The right-hand side is lower than in the usual CHSH inequality, but so are the correlations to the left because of the lowered efficiency. Ideal polarizers correspond to $P({{A}_{\infty }}={{B}_{\infty }}=1)=P({{A}_{i}}$ and B_j det.), and under no-enhancement we arrive at

$$\begin{eqnarray}&&\begin{array}{l} |E\left( {{A}_{1}}{{B}_{1}}|{{A}_{1}}\ {\rm and}\ {{B}_{1}}\ {\rm det} . \right)+E\left( {{A}_{1}}{{B}_{2}}|{{A}_{1}}\ {\rm and}\ {{B}_{2}}\ {\rm det} . \right)| \\ \quad +\left| E\left( {{A}_{2}}{{B}_{1}}|{{A}_{2}}\ {\rm and}\ {{B}_{1}}\ {\rm det} . \right)-E\left( {{A}_{2}}{{B}_{2}}|{{A}_{2}}\ {\rm and}\ {{B}_{2}}\ {\rm det} . \right) \right|\leqslant 2, \\ \end{array}\end{eqnarray} \tag{ 44 }$$

which is violated by the quantum-mechanical predictions as soon as the efficiency is non-zero.

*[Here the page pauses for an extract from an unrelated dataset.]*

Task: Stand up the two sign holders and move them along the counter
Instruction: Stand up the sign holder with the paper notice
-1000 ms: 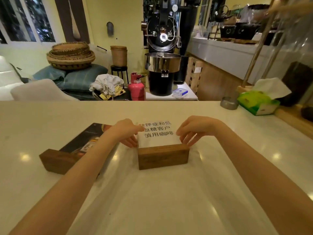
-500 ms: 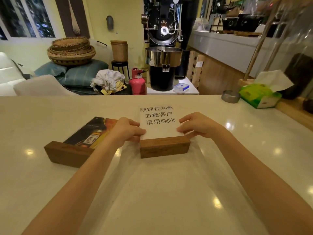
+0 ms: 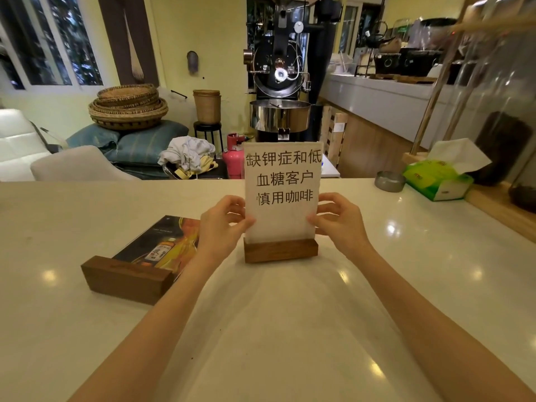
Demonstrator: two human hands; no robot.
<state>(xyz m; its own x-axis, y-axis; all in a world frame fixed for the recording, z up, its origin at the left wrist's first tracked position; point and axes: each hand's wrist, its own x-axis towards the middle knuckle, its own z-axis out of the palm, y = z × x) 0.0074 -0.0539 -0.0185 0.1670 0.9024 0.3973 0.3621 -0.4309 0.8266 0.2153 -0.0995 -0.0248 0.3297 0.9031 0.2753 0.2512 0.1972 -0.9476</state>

There is a third assumption that can be made: that the subset of observed events does not vary with the settings (Larsson 1998a, Berry et al 2010). If this subset remains constant, the addition in equation (27) can be performed, and the inequality (44) again holds. These three different assumptions are distinct and none of the three implies the others. Comparing all three, the no-enhancement assumption applies pointwise in the sample space, the assumption of constant set of detection applies on the level of events (subsets in sample space), and the fair sampling assumption applies on the output statistics. Pointwise or event-wise assumptions in the sample space may be thought to be more restrictive than the latter statistical assumption, but the difference between these three is small. In recent experiments, the fair sampling assumption seems to be the most popular.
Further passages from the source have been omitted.